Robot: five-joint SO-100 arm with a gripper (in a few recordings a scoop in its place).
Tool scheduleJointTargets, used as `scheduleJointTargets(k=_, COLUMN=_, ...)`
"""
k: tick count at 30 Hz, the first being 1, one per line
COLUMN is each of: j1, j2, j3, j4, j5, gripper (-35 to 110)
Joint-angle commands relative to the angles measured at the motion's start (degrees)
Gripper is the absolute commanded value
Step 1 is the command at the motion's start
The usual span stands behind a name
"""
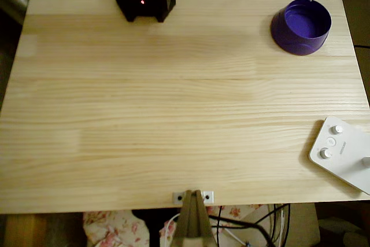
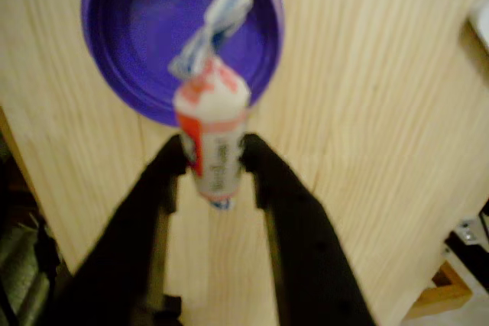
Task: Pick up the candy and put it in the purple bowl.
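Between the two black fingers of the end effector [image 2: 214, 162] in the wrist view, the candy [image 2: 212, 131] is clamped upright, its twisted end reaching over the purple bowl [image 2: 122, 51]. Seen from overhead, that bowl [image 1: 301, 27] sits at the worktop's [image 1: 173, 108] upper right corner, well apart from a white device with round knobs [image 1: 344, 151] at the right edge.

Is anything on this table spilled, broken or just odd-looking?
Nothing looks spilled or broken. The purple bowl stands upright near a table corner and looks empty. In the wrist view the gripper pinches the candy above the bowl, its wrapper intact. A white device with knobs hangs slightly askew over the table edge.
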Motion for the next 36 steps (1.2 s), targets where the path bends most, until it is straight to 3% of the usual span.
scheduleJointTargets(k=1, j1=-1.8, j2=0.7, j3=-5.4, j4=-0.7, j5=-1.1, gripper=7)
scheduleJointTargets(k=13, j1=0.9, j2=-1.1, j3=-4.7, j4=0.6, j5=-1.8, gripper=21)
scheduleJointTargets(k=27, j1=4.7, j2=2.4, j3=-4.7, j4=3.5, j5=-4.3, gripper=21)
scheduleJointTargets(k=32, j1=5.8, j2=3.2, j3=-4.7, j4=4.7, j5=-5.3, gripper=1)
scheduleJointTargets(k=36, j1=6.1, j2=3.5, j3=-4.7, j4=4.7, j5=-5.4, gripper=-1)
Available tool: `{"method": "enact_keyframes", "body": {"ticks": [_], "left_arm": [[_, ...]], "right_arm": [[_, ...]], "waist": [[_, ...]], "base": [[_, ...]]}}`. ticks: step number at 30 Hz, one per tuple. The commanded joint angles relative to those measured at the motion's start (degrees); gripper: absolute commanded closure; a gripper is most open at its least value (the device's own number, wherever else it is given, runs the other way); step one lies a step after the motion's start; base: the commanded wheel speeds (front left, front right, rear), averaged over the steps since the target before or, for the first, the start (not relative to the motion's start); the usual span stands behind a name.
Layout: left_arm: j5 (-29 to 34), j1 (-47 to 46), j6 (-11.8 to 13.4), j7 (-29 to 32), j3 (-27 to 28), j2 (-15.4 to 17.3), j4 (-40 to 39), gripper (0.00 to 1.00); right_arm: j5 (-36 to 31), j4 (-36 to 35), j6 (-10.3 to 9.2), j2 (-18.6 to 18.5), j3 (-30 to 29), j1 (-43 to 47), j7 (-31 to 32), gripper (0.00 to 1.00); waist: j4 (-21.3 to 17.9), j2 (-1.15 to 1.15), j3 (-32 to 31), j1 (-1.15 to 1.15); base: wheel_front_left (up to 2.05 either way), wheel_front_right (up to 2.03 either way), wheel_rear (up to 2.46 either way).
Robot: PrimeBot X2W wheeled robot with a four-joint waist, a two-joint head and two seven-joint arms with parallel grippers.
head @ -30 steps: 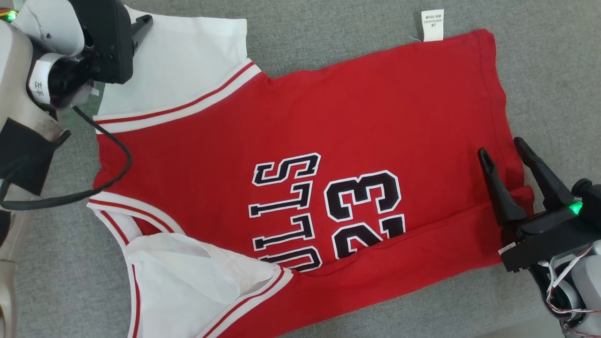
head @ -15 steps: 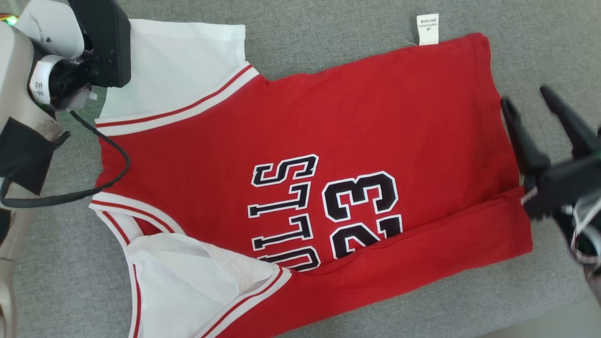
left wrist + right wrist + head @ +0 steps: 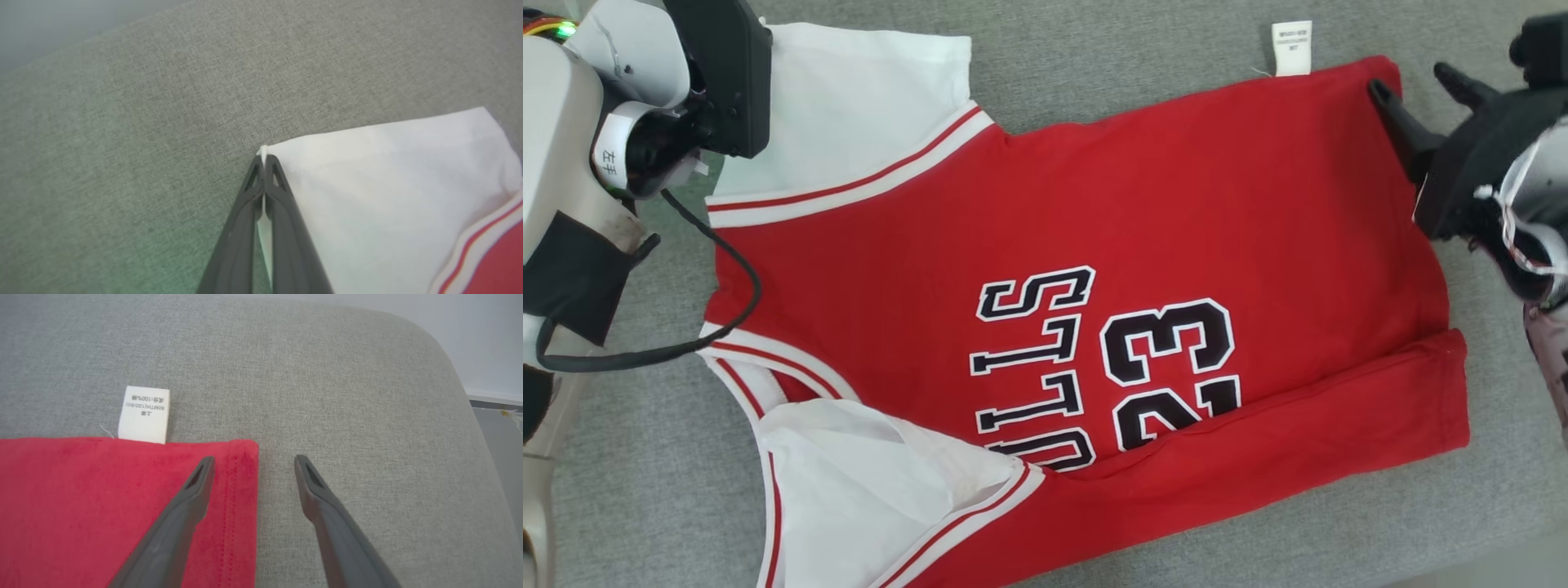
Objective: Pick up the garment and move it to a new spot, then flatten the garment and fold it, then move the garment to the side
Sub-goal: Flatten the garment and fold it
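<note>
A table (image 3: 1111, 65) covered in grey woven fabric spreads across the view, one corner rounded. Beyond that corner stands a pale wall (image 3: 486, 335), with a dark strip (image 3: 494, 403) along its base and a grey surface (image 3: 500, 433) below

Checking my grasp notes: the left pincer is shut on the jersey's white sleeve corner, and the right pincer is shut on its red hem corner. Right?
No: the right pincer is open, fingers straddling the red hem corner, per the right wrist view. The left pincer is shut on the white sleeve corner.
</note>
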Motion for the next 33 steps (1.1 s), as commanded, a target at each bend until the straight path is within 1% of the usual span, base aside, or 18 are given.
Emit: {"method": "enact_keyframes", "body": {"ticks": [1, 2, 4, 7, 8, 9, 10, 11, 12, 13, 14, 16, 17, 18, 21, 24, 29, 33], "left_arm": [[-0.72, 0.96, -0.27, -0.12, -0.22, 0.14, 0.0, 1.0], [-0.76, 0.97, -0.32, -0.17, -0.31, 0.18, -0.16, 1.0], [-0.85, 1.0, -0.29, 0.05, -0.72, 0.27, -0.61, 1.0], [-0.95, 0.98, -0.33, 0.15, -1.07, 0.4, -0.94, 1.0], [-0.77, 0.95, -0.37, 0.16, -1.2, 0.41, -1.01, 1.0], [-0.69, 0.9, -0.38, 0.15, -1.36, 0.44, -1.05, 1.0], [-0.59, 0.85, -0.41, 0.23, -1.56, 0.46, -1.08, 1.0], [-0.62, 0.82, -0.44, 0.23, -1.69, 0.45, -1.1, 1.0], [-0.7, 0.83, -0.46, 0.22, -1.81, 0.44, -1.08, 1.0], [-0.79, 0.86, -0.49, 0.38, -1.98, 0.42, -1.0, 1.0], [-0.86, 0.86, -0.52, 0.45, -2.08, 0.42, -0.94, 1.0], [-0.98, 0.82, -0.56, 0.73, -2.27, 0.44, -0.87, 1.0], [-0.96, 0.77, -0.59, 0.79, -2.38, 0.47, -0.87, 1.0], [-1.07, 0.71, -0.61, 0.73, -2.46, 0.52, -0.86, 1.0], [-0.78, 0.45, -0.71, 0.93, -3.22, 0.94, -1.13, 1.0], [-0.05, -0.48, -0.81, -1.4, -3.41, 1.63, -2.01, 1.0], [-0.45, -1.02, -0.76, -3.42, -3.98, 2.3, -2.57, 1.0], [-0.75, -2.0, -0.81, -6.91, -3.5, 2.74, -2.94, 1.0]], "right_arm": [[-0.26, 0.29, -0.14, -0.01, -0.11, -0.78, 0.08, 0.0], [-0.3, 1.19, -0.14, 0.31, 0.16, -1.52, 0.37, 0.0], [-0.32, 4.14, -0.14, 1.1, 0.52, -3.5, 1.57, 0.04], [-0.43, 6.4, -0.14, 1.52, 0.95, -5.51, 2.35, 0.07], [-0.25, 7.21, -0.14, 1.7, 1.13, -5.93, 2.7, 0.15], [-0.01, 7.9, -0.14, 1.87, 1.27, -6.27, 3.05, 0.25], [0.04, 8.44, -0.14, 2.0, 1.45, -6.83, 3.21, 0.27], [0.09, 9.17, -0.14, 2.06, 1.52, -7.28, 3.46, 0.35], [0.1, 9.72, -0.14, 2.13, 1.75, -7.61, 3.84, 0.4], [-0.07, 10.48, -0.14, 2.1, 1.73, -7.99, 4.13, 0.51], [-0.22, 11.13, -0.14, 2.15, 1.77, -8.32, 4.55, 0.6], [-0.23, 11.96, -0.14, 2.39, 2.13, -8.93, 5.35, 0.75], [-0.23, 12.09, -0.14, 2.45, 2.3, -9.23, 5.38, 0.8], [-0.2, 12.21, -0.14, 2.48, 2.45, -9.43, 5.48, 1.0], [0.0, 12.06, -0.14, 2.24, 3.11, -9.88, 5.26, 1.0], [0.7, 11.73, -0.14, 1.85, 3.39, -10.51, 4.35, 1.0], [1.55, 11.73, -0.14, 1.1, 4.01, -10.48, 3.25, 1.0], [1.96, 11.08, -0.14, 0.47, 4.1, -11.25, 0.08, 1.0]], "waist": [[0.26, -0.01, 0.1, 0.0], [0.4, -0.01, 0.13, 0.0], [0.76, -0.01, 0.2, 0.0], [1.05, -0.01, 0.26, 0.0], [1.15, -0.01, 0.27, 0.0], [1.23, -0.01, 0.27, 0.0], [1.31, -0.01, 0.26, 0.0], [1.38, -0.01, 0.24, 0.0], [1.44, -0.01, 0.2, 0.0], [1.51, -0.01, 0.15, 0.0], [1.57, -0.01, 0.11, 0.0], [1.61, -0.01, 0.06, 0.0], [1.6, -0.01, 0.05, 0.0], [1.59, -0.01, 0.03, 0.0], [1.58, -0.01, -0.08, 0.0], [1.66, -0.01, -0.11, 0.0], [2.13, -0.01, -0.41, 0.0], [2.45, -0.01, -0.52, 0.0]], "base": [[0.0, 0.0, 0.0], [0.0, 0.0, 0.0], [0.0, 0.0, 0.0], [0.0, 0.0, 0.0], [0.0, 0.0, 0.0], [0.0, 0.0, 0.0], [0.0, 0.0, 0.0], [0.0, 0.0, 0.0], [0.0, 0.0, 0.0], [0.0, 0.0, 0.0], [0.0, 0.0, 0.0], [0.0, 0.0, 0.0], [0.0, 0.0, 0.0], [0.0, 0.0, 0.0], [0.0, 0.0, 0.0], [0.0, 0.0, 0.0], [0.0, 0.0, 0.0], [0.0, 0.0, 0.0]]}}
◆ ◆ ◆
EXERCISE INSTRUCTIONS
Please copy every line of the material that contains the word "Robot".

EXPECTED OUTPUT
Robot: five-joint SO-100 arm with a gripper (in a few recordings a scoop in its place).
Robot: PrimeBot X2W wheeled robot with a four-joint waist, a two-joint head and two seven-joint arms with parallel grippers.

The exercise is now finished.